__WHAT YOU WILL DO__. Exactly the lines from the beginning of the material to the line with "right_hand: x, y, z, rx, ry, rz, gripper" are to be repeated, both ends included.
** Opening GIVEN MATERIAL block **
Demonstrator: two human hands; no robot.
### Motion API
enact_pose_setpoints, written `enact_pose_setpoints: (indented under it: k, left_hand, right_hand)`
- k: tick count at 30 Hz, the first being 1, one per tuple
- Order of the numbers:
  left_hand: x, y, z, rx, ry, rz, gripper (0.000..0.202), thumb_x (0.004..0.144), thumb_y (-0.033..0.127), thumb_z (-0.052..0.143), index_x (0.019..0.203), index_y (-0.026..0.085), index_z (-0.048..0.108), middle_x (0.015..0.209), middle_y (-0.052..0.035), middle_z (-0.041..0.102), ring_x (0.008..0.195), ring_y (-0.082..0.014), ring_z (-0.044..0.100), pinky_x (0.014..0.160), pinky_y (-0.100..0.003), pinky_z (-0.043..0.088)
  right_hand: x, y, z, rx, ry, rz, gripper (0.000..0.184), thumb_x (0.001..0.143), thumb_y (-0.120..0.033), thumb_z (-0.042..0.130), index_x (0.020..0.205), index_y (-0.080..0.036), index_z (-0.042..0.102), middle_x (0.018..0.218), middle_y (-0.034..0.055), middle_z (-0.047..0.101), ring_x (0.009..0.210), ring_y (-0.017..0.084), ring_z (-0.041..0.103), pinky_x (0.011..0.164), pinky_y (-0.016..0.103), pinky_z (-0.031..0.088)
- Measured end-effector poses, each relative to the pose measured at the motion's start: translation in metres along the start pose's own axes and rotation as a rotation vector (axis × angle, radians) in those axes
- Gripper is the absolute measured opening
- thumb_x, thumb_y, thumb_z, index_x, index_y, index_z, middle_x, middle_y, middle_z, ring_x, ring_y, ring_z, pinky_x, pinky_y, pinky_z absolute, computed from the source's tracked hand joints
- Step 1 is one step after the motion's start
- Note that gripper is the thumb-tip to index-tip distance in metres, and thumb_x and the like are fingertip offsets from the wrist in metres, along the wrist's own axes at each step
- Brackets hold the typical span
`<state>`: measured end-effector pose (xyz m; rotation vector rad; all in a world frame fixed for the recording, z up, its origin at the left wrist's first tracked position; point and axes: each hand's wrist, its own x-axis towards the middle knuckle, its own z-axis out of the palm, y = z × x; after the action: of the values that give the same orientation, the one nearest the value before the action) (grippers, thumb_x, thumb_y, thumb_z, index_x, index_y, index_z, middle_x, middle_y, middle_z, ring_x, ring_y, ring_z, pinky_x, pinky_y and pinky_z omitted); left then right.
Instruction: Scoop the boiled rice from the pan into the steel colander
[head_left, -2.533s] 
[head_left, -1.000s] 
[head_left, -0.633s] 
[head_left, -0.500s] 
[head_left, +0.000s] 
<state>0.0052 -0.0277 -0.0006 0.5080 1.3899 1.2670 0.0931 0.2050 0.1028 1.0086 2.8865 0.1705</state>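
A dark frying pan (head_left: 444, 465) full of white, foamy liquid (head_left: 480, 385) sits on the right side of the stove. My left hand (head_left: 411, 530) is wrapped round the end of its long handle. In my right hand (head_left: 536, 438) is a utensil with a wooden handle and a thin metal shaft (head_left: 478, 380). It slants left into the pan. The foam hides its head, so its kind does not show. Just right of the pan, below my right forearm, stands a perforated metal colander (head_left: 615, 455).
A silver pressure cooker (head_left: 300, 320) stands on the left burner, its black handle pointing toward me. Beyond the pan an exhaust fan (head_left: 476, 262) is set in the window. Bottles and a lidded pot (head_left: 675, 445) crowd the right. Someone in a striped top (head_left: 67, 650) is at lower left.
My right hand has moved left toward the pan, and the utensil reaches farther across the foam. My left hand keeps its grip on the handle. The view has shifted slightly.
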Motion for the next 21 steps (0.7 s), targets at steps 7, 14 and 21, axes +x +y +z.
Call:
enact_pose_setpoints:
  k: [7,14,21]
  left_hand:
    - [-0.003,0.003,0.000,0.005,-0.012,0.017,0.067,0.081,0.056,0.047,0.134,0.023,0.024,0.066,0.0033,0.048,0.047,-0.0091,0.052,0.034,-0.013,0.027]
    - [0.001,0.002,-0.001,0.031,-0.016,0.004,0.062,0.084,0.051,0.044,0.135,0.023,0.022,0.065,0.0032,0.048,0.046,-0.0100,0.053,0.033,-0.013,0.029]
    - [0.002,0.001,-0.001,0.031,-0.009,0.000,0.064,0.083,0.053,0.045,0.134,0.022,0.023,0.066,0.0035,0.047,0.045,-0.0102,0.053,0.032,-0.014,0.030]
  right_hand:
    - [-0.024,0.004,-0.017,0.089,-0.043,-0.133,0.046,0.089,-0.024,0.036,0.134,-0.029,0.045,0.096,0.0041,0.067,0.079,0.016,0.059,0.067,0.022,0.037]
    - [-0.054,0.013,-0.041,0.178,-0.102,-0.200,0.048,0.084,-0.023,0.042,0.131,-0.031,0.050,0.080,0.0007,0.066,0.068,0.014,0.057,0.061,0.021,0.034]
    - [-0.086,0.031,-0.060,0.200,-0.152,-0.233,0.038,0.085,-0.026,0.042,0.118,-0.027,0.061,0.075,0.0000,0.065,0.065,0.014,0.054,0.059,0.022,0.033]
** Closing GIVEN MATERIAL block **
__SOLUTION FOR THIS EXERCISE__.
Demonstrator: two human hands; no robot.
### Motion API
enact_pose_setpoints, written `enact_pose_setpoints: (indented under it: k, left_hand, right_hand)`
- k: tick count at 30 Hz, the first being 1, one per tuple
- Order of the numbers:
  left_hand: x, y, z, rx, ry, rz, gripper (0.000..0.202), thumb_x (0.004..0.144), thumb_y (-0.033..0.127), thumb_z (-0.052..0.143), index_x (0.019..0.203), index_y (-0.026..0.085), index_z (-0.048..0.108), middle_x (0.015..0.209), middle_y (-0.052..0.035), middle_z (-0.041..0.102), ring_x (0.008..0.195), ring_y (-0.082..0.014), ring_z (-0.044..0.100), pinky_x (0.014..0.160), pinky_y (-0.100..0.003), pinky_z (-0.043..0.088)
  right_hand: x, y, z, rx, ry, rz, gripper (0.000..0.184), thumb_x (0.001..0.143), thumb_y (-0.120..0.033), thumb_z (-0.042..0.130), index_x (0.020..0.205), index_y (-0.080..0.036), index_z (-0.042..0.102), middle_x (0.018..0.218), middle_y (-0.034..0.055), middle_z (-0.047..0.101), ring_x (0.009..0.210), ring_y (-0.017..0.084), ring_z (-0.041..0.103), pinky_x (0.011..0.164), pinky_y (-0.016..0.103), pinky_z (-0.031..0.088)

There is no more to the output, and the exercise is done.